SUPPLIED INFORMATION below:
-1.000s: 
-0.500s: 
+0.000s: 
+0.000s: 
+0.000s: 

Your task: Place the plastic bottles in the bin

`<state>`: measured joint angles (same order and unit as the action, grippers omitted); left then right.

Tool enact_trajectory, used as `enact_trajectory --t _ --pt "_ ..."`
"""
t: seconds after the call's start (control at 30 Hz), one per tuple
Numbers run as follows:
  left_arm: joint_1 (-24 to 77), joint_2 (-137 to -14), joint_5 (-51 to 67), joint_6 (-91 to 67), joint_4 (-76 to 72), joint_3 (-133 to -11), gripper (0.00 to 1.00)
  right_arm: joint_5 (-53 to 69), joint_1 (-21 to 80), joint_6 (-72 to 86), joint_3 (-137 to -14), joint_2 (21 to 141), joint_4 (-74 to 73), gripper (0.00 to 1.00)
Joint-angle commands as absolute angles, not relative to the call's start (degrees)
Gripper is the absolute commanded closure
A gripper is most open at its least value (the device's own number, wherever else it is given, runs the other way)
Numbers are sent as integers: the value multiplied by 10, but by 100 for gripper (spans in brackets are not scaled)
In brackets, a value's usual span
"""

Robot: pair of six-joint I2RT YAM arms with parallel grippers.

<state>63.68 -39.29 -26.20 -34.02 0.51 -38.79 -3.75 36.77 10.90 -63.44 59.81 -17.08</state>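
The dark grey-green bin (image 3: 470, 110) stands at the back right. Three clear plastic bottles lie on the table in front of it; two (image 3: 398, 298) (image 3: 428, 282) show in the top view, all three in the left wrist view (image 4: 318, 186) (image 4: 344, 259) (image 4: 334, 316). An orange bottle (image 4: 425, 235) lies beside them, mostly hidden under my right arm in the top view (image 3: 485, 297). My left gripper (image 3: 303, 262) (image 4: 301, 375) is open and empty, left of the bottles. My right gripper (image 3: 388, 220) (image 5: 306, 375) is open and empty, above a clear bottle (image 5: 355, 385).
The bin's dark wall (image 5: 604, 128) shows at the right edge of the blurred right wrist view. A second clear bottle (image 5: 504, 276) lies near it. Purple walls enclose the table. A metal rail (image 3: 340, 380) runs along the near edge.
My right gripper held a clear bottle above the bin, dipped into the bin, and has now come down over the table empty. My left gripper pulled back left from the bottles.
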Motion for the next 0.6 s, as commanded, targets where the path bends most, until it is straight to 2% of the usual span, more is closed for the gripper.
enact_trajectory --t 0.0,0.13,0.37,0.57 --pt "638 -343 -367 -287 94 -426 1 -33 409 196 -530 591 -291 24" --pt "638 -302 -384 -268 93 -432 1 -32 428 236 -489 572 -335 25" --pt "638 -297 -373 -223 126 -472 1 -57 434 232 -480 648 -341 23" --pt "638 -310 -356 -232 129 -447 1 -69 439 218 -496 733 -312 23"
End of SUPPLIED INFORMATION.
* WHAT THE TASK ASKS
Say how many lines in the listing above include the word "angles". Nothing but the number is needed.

* SOLUTION
2